Di Cinzia Mescolini

 

I volatili del Beato Angelico

di Antonio Tabucchi

Con I volatili del Beato Angelico Antonio Tabucchi regala frammenti di storie che si sciolgono in un vortice di scritture diversificate, o rimangono sospese nella forma dell’incompiuto.

Racconti appena abbozzati, schegge di vita rubate e restituite in forma di epistola, echi di una coscienza che torna su se stessa.

Un vociare ininterrotto, a tratti lucidamente descrittivo, a tratti vibrante e confusa parola dell’emozione che si trasforma in flusso di coscienza.

In I volatili del Beato Angelico la parola narrativa attinge alle storie del passato, inventa trame moderne che poi lascia aperte, tessere di un disegno ancora da tracciare.

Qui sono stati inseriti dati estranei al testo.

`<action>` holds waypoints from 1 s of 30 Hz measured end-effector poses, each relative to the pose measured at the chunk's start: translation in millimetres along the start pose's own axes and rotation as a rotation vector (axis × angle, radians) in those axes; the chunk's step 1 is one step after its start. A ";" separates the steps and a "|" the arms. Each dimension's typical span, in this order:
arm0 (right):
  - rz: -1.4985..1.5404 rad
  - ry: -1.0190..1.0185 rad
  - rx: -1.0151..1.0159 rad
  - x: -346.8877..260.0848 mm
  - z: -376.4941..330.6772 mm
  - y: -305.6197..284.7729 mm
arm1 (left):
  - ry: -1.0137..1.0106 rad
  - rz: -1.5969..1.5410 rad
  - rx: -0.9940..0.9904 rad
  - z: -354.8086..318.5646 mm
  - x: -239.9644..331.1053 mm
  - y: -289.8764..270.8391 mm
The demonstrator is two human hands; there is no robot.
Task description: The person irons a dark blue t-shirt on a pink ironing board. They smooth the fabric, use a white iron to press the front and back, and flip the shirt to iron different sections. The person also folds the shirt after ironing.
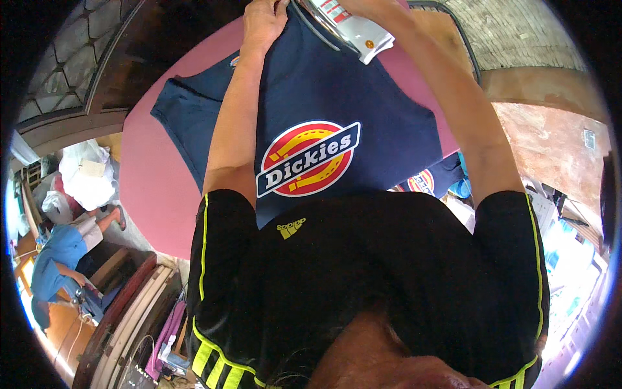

La pagina si trasforma in rumore di fondo fatto scrittura, come lo ha definito lo stesso autore.

I volatili del Beato Angelico si compone di schegge impazzite, assemblate con il gusto postmoderno dell’accostamento inconsueto, eppure ciascuna in grado di essere sufficiente a se stessa, di generare una rara intensità di scrittura.

Forse perché, la coscienza di un uomo, quando parla a se stessa, non definisce la sua voce, non la conclude, non scioglie gli intrecci in finali risolutivi.

La narrazione di I volatili del Beato Angelico si nutre di frammenti di scrittura, embrioni di storie, che contengono slanci emotivi, ricordi, emozioni, catturati in una fragile gestualità quotidiana.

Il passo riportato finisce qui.